There’s a question that kills most vertical SaaS ideas in 2026, and most founders aren’t asking it early enough:
What value do you provide above ChatGPT?
Not above other startups. Not above incumbents. Above the thing that 900 million people already use weekly, that already reads PDFs, that already summarises documents, that already answers questions in plain English.
If your product is “upload a document, get a summary,” you’re dead. ChatGPT does that. Claude does that. Gemini does that. The user already has three free options that are 80-90% as good as whatever you’re building, and they don’t need to create an account or learn a new interface to use them.
The graveyard of “AI-powered analysis”
I’ve been thinking about this in the context of property document analysis — specifically strata reports, the dense legal-financial documents that come with apartment purchases in Australia. There’s a real market here: buyers need to understand these documents, and most can’t parse 300 pages of meeting minutes, financial statements, and building defect reports.
So the obvious product is: upload your strata report, get a plain-English risk summary. And it works. People find it useful.
The problem is that ChatGPT also works. You can upload the same PDF, ask “what should I worry about?”, and get a competent answer. Maybe not as well-structured. Maybe it misses some domain-specific nuances. But it’s good enough for most buyers making a one-off purchase decision.
This extends to every adjacent document type. Building inspection reports? ChatGPT reads those. Planning certificates? ChatGPT reads those. Commercial leases? ChatGPT reads those too.
Any product whose core value proposition is “we read your document with AI” is competing against a general-purpose tool that reads documents with AI. That’s not a market — it’s a feature of something everyone already has.
Where the moat actually lives
The moat isn’t in the AI. The moat is in the database.
Consider what happens when you’ve analysed not one strata report but 88,000 of them. Now you can say things that ChatGPT literally cannot:
- “This building’s levies are in the 92nd percentile for its age and suburb."
- "Buildings with this pattern of defects have a 3x higher rate of special levies within two years."
- "The average levy increase in Parramatta this year is 8.2%. This building is at 15%.”

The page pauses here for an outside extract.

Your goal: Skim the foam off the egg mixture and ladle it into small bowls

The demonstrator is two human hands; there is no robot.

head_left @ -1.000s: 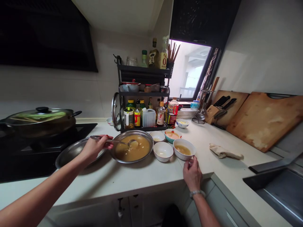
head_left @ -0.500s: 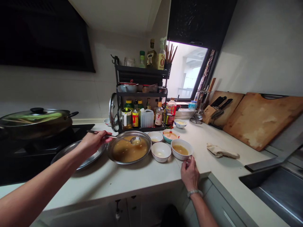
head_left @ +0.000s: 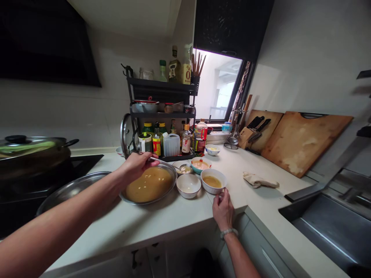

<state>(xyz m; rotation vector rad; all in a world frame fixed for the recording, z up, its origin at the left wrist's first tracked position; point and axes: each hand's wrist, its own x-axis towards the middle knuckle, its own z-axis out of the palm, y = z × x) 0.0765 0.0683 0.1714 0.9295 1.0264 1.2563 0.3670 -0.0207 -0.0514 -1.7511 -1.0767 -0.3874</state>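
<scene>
My left hand [head_left: 142,164] is closed round the handle of a metal ladle [head_left: 184,168], whose bowl hangs over a small white bowl [head_left: 177,166] at the back. Beneath that hand lies a wide steel basin [head_left: 175,184] of cloudy brown liquid. My right hand [head_left: 223,210], a beaded bracelet on its wrist, pinches the near edge of a white bowl [head_left: 205,187] with brownish liquid. Left of that stands another white bowl [head_left: 188,192] with a little something at its bottom. Behind is a teal-and-red bowl [head_left: 199,170] holding pale liquid.
A black rack [head_left: 162,115] of bottles stands against the wall. On the left are a lidded pan [head_left: 31,158] on the stove and a steel dish [head_left: 66,189]. Rightward are a cloth [head_left: 261,180], knife block [head_left: 248,134], cutting boards [head_left: 304,139] and the sink [head_left: 321,227].
The ladle has moved right, out of the basin and over the small back bowl. My right hand stays at its bowl's edge. The whole view has shifted slightly.
</scene>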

None of these insights come from reading one document. They come from reading tens of thousands. ChatGPT has seen zero strata reports in its training data (they’re not public documents). It cannot benchmark. It cannot compare. It can only summarise what’s in front of it.
This is the general principle: aggregated intelligence across thousands of domain-specific documents is defensible. One-off document analysis is not.
The database, not the AI
This reframes what a vertical SaaS subscription should actually sell.
A $50/month plan that says “we’ll analyse your PDFs with AI” is worth approximately $0, because the customer can do that for free. A $50/month plan that says “you get access to benchmarks derived from 88,000 analysed documents, longitudinal tracking of your buildings over time, and portfolio-level risk scoring that requires our dataset” — that’s worth paying for, because it’s impossible to replicate with a general-purpose chat tool.
The subscription sells the database. The AI is just the interface.
Longitudinal tracking: the quiet moat
There’s a second defensible angle that’s easy to overlook: tracking things over time. ChatGPT is stateless. Even with memory features, it doesn’t maintain structured records across years.
A product that says “upload this year’s AGM minutes and we’ll compare them to last year’s, track levy trends over five years, and alert you when the capital works fund drops below a safe threshold” — that requires persistent, structured state that a chat interface fundamentally doesn’t provide. It’s not just that ChatGPT can’t do this today. It’s that the architecture of a conversation-based tool is wrong for it.
The uncomfortable implication
Here’s the part most founders don’t want to hear: if you’re building in a vertical where you don’t have (or can’t build) a proprietary dataset, ChatGPT might genuinely be good enough for your users. The correct response isn’t to add more AI features to your wrapper. It’s to either:
- Build density. Acquire enough domain-specific data that your benchmarks become valuable. This takes time and usually means surviving on thin margins while the dataset grows.
- Build workflow, not analysis. Embed yourself in the user’s process — professional report generation, compliance tracking, client management — where the value is in the system, not the insight.
- Acknowledge the commodity. Maybe you’re a thin interface layer, and that’s fine, as long as you price accordingly and don’t pretend the AI is your moat.
The worst position is charging a premium for something that’s free elsewhere while telling yourself your AI is better. It might be. But “slightly better” isn’t a moat when the free alternative is good enough.
Sell the database. Build the dataset. That’s where the value lives.